The terrorism charge is relative. Recently, a Belgian court reclassified the PKK fight against Turkey as a military rather than a terrorist struggle. In effect, the justices ruled that the PKK was waging a military insurgency rather than a terrorist campaign, thus enabling the KCK to maintain its presence in Brussels.

The drug charges were not addressed—they are more an issue for American officials because they prevent normal outreach and dialogue between U.S. officials working on the Kurdish account and influential Kurdish politicians and community leaders. But they appear to be based solely upon accusations made by Turkish intelligence; it is unclear if any raw evidence supporting the charge exists.

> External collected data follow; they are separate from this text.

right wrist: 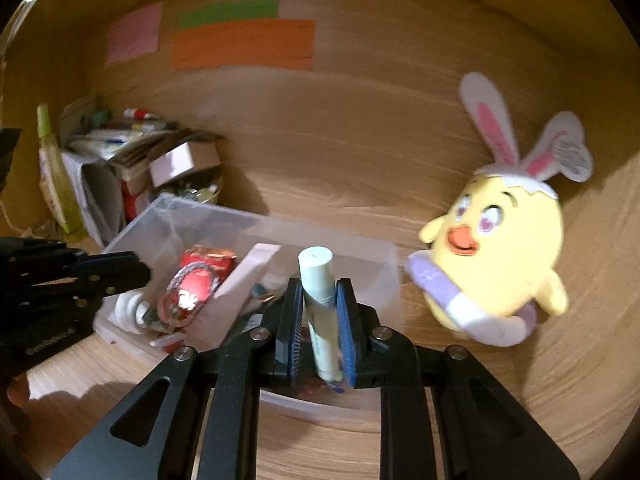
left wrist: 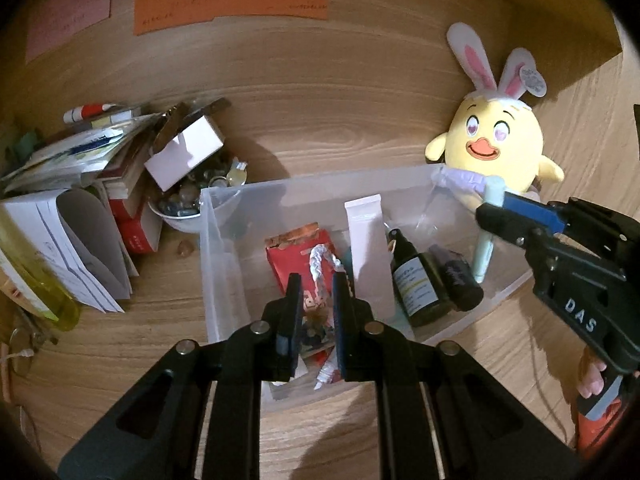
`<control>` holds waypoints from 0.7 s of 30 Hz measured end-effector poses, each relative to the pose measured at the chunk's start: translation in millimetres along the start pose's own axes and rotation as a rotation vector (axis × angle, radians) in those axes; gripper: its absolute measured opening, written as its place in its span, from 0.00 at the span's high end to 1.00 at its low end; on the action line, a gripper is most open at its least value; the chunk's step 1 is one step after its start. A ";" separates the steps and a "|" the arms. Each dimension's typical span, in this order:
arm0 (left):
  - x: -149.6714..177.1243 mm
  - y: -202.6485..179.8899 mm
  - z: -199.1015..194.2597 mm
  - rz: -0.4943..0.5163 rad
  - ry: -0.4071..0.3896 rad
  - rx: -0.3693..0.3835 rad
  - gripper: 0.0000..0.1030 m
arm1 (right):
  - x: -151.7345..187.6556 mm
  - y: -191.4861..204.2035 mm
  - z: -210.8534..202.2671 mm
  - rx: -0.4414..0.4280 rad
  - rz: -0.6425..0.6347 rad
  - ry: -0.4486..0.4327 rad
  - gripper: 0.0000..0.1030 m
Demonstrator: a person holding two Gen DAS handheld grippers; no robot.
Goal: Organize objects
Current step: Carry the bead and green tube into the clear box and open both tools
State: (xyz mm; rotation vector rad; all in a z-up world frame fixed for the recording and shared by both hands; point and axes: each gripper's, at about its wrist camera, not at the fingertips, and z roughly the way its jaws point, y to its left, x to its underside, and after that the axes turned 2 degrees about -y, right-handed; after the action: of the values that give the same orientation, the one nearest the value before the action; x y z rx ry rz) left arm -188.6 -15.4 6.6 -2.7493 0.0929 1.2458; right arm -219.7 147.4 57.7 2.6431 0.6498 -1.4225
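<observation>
A clear plastic bin [left wrist: 224, 216] stands on the wooden desk and holds a red packet [left wrist: 292, 252], a white tube [left wrist: 366, 232] and two dark bottles [left wrist: 420, 280]. My right gripper [right wrist: 319, 304] is shut on a pale green tube [right wrist: 318, 276] and holds it upright over the bin's right part; both show in the left wrist view, the gripper [left wrist: 496, 216] and the tube [left wrist: 486, 248]. My left gripper [left wrist: 317, 292] hovers over the bin above the red packet, its jaws a small gap apart and empty. It shows at the left of the right wrist view [right wrist: 120, 274].
A yellow chick plush with bunny ears [left wrist: 496, 148] sits right of the bin. A white bowl of small items [left wrist: 188, 208], a white box [left wrist: 186, 152] and stacked papers and books [left wrist: 80, 208] crowd the left. Coloured notes [left wrist: 232, 0] hang on the back wall.
</observation>
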 end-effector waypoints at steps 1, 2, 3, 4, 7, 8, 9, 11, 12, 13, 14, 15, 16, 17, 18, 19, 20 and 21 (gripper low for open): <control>0.0 0.0 0.3 0.001 0.002 0.002 0.88 | -0.3 2.2 2.0 -0.013 -0.001 0.005 0.82; 0.1 0.3 0.1 -0.001 0.003 0.005 0.88 | -0.7 4.8 4.7 -0.027 -0.002 0.010 0.82; 0.0 0.8 -0.3 -0.002 0.003 0.007 0.86 | -0.9 6.3 6.3 -0.045 -0.001 0.016 0.80; 0.0 1.1 -1.1 -0.003 0.002 0.008 0.81 | -1.3 7.6 8.5 -0.066 0.002 0.024 0.75; -0.7 1.0 -3.6 -0.004 -0.009 0.009 0.73 | -1.7 11.3 13.0 -0.117 0.020 0.039 0.52; -1.1 0.5 -5.8 -0.003 -0.016 0.009 0.72 | -1.5 12.5 13.0 -0.122 0.027 0.035 0.49; -1.6 0.2 -8.0 -0.002 -0.022 0.009 0.72 | -1.5 13.6 12.5 -0.121 0.027 0.031 0.49; -3.0 -0.5 -12.1 -0.001 -0.029 0.013 0.72 | -1.7 15.9 10.3 -0.119 0.021 0.027 0.49; -3.5 -1.5 -14.4 0.000 -0.035 0.014 0.72 | -1.8 15.8 9.0 -0.119 0.022 0.025 0.49; -3.8 -2.0 -16.6 0.001 -0.039 0.015 0.72 | -2.4 15.3 7.9 -0.120 0.025 0.023 0.49; -4.0 -2.5 -18.9 0.002 -0.044 0.014 0.72 | -2.7 14.6 5.8 -0.122 0.029 0.020 0.49; -4.2 -3.7 -21.8 0.003 -0.050 0.014 0.72 | -2.9 13.5 3.9 -0.122 0.034 0.017 0.49; -4.2 -4.1 -24.0 0.004 -0.054 0.015 0.72 | -2.9 12.0 1.5 -0.123 0.039 0.013 0.49; -4.0 -5.0 -27.0 0.004 -0.060 0.016 0.71 | -2.7 10.1 -1.2 -0.127 0.046 0.010 0.49; -3.8 -5.6 -29.5 0.004 -0.065 0.015 0.69 | -2.5 8.5 -3.5 -0.130 0.051 0.007 0.49; -3.4 -6.1 -32.0 0.003 -0.071 0.013 0.66 | -2.0 6.9 -6.0 -0.131 0.056 0.005 0.49; -3.0 -6.0 -34.0 0.003 -0.076 0.012 0.64 | -1.2 4.9 -9.6 -0.132 0.061 0.001 0.49; -2.0 -7.0 -37.2 0.003 -0.084 0.008 0.60 | -0.6 3.7 -11.8 -0.134 0.064 -0.002 0.49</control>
State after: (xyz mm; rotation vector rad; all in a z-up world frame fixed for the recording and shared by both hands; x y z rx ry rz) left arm -161.5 -13.5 33.1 -2.6869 0.0943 1.3560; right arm -209.3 146.8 64.4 2.5358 0.6310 -1.3161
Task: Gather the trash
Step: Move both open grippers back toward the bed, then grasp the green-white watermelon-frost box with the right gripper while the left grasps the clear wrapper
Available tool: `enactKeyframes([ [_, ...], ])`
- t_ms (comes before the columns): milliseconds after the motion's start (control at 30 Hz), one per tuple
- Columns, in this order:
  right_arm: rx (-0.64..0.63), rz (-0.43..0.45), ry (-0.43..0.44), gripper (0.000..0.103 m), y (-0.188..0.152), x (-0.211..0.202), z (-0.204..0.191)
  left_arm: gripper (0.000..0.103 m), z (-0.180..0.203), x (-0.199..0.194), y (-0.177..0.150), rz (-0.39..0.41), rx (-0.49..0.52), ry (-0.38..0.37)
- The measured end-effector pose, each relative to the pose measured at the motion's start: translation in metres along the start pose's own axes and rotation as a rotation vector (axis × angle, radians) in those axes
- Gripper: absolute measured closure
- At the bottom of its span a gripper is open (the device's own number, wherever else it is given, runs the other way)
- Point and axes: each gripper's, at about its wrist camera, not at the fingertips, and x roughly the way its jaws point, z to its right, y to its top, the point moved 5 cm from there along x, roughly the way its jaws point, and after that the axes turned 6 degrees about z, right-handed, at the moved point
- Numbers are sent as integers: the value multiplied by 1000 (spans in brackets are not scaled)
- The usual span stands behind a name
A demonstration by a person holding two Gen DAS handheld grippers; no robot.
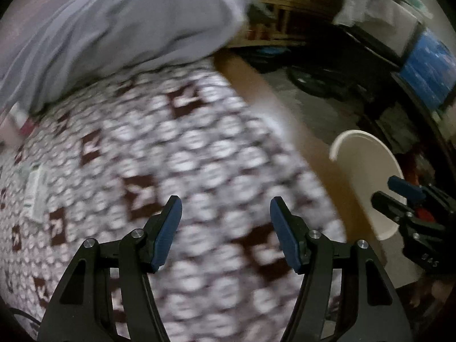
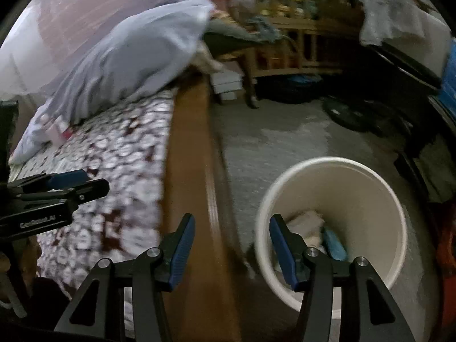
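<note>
- A grey pillow (image 2: 128, 65) lies at the far left end of the bed, on the patterned bedspread (image 2: 114, 154); something small, pink and white, sits just beside its lower edge, too blurred to name.
- In the left wrist view a pale flat scrap (image 1: 37, 191) lies on the bedspread at the left; it may be trash, though the blur keeps me from being sure.
- The left gripper (image 1: 223, 228) hangs over the bedspread with its jaws apart and nothing between them.
- The brown wooden bed rail (image 2: 191, 171) runs between the bedspread and the grey floor (image 2: 270, 131).
- The right gripper (image 2: 232, 248) is over the rail and the near edge of the white bucket (image 2: 370, 188), jaws parted and empty.
- The bucket stands on the floor just beside the bed; inside it lie crumpled white pieces (image 2: 306, 222) and a blue item (image 2: 335, 243), so trash is already collected there.
- Judgement: a drop into the bucket looks finished, and the step in hand is going for more.
- The next move calls for reaching across the bed to whatever is left there, closing on it cleanly, and carrying it over the rail to the bucket.
</note>
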Motion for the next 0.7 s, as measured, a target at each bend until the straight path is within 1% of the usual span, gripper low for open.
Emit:
enactKeyframes([
  [67, -26, -9, 28, 50, 2, 7, -21, 40, -21, -1, -4, -5, -33, 20],
  [200, -83, -26, 75, 50, 5, 20, -61, 40, -78, -7, -15, 1, -102, 73],
  [367, -163, -52, 142, 43, 7, 38, -116, 40, -144, -13, -26, 0, -187, 137],
  [567, -244, -108, 226, 43, 10, 66, -184, 40, -243, -22, -39, 13, -315, 227],
  [700, -295, -156, 279, 43, 14, 92, -233, 40, -294, -27, -51, 9, -382, 263],
])
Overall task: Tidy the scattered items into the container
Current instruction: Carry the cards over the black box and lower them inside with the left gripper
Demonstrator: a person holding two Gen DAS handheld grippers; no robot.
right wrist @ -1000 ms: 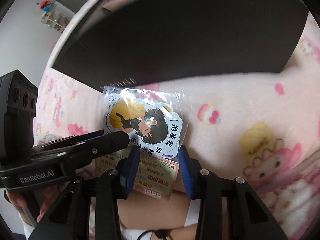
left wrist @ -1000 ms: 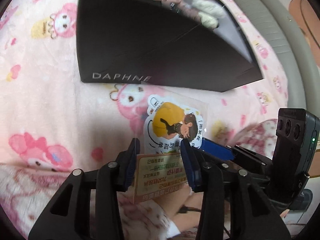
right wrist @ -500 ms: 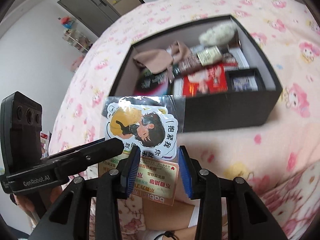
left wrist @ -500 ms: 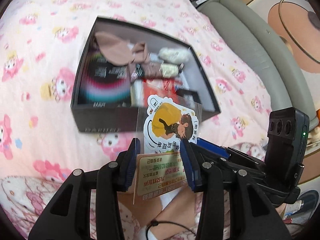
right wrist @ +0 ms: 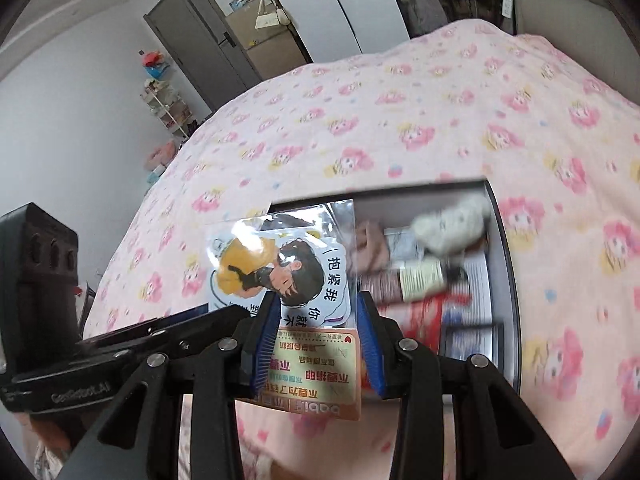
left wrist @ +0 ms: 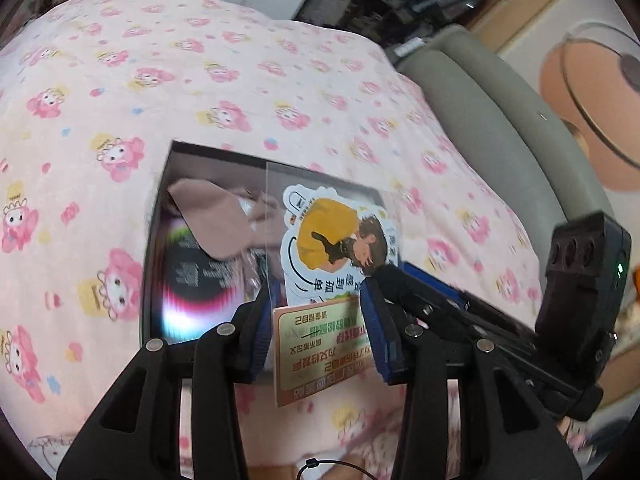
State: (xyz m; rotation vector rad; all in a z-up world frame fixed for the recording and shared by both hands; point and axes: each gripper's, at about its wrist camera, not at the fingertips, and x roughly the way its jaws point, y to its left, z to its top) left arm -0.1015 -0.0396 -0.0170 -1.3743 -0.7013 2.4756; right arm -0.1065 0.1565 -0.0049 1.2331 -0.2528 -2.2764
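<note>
A clear plastic sleeve holding a die-cut cartoon sticker [left wrist: 332, 240] hangs in the air above the black rectangular cardboard box [left wrist: 154, 240], which sits on the pink fleece blanket printed with cartoon rabbits [left wrist: 120, 92]. The sticker shows a dark-haired figure in a mustard-yellow top on a white outline with black Chinese characters down one side; below it the sleeve carries a pink-and-cream printed card with red and green lettering. The plastic catches glare along its top edge in the right wrist view.

The left gripper [left wrist: 320, 320] has its blue-padded fingers drawn in against the two side edges of the sleeve's lower card part. The right gripper [right wrist: 316, 332] frames the same card between its blue pads; one pad seems to touch the card edge, yet whether it truly clamps cannot be told. In each view the other gripper's black body reaches in from the side to the sleeve.

Inside the box lie a beige-brown folded cloth [left wrist: 212, 220] by the far left corner, a dark glossy packet with pink and white stripes [left wrist: 196, 288] along the left wall, a fluffy cream-white item [right wrist: 452, 224] at the far right corner, and a red printed packet [right wrist: 424, 316] towards the near wall
</note>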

It is in this context that the incoming Donald Trump administration, and especially incoming CIA Director Mike Pompeo, should charge analysts to reassess intelligence supplied by Turkey. At issue is not only the United States's ability to calibrate policy to political reality rather than Turkish fiction but also the effectiveness of that policy.

It is time to recognize that not all NATO allies are allies when it comes to intelligence. This need not mean a political decision to embrace the PKK or any other dissident Turkish group. There are no angels in this part of the world, and diplomacy is a complicated business.

But the United States should embrace all policy options before it and not allow through misplaced trust an increasingly erratic leader in Ankara to constrain U.S. policy options.

Michael Rubin is a resident scholar at the American Enterprise Institute. He is a former Pentagon official whose major research areas are the Middle East, Turkey, Iran and diplomacy.